WHAT NEEDS TO BE DONE: Everything from the line containing "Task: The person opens" through the line containing "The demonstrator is" in the listing below should be copied exactly, and nothing more.

DATASET EXTRACT:
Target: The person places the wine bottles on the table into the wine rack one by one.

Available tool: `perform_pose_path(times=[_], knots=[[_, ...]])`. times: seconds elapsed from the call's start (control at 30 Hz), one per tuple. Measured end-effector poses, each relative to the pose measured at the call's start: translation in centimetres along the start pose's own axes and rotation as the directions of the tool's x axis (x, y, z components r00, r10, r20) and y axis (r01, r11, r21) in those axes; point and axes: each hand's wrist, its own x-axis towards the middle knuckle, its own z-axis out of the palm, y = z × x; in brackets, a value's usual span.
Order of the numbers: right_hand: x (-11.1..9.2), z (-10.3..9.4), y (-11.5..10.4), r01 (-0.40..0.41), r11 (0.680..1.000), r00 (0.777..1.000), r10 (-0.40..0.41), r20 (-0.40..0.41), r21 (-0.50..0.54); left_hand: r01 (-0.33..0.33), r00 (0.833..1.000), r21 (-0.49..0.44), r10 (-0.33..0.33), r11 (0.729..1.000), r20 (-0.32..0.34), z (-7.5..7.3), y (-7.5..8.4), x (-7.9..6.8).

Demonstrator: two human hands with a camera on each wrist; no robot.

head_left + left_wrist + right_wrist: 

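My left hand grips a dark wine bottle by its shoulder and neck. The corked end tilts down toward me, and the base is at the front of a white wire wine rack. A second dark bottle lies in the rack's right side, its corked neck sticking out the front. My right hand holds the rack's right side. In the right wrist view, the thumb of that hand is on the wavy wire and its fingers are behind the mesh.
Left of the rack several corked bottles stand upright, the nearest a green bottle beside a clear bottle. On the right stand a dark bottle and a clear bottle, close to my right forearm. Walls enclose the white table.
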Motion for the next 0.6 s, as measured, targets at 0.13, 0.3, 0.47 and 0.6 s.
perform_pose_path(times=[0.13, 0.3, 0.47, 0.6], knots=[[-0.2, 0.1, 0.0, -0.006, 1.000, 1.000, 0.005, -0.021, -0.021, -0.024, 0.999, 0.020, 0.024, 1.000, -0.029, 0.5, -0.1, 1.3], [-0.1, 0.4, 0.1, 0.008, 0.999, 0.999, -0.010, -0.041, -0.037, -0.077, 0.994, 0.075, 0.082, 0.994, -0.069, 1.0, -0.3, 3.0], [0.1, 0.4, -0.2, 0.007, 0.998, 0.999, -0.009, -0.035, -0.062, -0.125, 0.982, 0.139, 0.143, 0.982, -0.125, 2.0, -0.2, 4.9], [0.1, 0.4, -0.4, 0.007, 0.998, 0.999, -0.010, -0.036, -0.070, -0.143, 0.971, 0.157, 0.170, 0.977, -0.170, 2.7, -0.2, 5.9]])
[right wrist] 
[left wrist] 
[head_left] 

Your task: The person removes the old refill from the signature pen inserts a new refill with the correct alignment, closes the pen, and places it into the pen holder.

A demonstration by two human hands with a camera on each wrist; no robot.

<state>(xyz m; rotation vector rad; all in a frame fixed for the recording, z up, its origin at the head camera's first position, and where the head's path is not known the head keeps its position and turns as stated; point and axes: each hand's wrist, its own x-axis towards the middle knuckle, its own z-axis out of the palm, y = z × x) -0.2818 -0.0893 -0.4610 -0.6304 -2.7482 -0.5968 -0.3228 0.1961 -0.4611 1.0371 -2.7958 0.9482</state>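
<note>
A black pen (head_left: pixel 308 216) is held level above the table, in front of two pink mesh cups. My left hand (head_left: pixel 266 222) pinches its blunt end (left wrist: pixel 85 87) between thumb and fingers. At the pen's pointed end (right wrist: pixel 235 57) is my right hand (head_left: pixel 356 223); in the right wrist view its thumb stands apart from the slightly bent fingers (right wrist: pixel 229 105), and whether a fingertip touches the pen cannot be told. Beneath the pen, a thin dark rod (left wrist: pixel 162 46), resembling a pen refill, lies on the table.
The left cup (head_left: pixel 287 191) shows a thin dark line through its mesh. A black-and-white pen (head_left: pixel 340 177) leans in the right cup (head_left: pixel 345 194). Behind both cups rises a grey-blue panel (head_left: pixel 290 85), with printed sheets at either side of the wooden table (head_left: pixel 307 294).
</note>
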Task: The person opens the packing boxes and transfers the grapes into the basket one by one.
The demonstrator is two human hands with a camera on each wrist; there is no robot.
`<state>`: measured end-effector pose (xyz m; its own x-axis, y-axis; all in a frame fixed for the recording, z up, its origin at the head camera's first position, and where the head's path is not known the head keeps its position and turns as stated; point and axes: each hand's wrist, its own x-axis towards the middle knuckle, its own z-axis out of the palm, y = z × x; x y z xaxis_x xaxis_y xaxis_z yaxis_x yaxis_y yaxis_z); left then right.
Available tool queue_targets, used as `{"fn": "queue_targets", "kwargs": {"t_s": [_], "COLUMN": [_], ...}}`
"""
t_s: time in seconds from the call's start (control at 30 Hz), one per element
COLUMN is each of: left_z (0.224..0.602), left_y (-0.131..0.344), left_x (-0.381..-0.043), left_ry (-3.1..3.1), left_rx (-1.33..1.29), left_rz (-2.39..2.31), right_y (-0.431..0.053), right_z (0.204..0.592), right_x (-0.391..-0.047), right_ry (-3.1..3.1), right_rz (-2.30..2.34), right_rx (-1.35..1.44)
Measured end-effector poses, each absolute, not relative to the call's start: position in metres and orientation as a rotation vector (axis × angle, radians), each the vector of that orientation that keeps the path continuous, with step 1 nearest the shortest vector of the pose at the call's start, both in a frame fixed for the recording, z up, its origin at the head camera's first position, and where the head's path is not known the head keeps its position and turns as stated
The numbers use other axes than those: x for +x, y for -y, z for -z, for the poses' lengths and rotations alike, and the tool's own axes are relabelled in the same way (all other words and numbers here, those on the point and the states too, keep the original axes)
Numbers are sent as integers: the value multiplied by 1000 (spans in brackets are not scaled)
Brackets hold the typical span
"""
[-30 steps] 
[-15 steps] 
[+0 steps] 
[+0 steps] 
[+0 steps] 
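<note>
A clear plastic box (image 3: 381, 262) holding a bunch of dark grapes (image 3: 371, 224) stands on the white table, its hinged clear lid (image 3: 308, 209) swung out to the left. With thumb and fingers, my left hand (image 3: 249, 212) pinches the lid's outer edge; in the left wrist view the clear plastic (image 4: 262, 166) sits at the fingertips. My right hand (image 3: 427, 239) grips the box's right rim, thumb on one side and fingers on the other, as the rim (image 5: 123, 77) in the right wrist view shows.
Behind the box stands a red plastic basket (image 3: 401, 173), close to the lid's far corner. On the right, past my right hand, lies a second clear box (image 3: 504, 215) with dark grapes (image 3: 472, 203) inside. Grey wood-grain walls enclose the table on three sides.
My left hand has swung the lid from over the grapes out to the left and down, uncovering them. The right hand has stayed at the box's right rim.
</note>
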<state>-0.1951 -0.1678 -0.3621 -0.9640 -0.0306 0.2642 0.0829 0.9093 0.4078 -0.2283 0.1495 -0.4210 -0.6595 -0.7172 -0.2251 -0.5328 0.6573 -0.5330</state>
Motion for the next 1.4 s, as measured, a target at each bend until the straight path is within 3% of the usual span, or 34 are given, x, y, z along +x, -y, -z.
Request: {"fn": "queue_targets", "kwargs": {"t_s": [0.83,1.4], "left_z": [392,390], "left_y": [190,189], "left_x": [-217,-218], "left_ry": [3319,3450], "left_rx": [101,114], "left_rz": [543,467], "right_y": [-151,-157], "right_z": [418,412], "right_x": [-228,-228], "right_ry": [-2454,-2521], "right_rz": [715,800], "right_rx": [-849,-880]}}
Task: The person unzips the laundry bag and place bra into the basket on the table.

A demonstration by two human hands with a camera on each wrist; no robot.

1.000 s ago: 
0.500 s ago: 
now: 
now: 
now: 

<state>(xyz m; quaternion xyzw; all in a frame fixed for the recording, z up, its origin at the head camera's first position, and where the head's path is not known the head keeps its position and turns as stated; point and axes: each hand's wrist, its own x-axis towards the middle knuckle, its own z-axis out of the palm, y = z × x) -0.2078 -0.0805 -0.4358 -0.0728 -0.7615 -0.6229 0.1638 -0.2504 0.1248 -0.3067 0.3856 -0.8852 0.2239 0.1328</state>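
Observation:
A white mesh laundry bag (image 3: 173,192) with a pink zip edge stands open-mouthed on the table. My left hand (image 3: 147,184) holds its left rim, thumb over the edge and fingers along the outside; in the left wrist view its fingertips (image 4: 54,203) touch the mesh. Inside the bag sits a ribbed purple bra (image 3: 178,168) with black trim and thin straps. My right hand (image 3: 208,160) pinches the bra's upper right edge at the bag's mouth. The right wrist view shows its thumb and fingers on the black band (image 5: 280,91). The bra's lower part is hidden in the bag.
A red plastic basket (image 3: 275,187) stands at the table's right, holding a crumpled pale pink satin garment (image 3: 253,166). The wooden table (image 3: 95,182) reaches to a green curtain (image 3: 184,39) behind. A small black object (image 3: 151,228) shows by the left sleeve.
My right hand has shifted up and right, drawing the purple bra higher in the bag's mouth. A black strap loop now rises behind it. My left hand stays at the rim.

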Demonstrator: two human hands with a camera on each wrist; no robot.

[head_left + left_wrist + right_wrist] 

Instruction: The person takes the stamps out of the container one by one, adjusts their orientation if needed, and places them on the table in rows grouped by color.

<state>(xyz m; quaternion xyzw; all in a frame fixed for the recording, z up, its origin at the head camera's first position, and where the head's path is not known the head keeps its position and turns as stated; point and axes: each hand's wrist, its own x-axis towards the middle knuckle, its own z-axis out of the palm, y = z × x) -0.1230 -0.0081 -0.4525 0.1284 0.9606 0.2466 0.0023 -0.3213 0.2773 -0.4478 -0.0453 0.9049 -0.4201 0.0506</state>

YOUR SOLUTION:
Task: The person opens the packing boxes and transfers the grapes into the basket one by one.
The demonstrator is two human hands with a camera on each wrist; there is no robot.

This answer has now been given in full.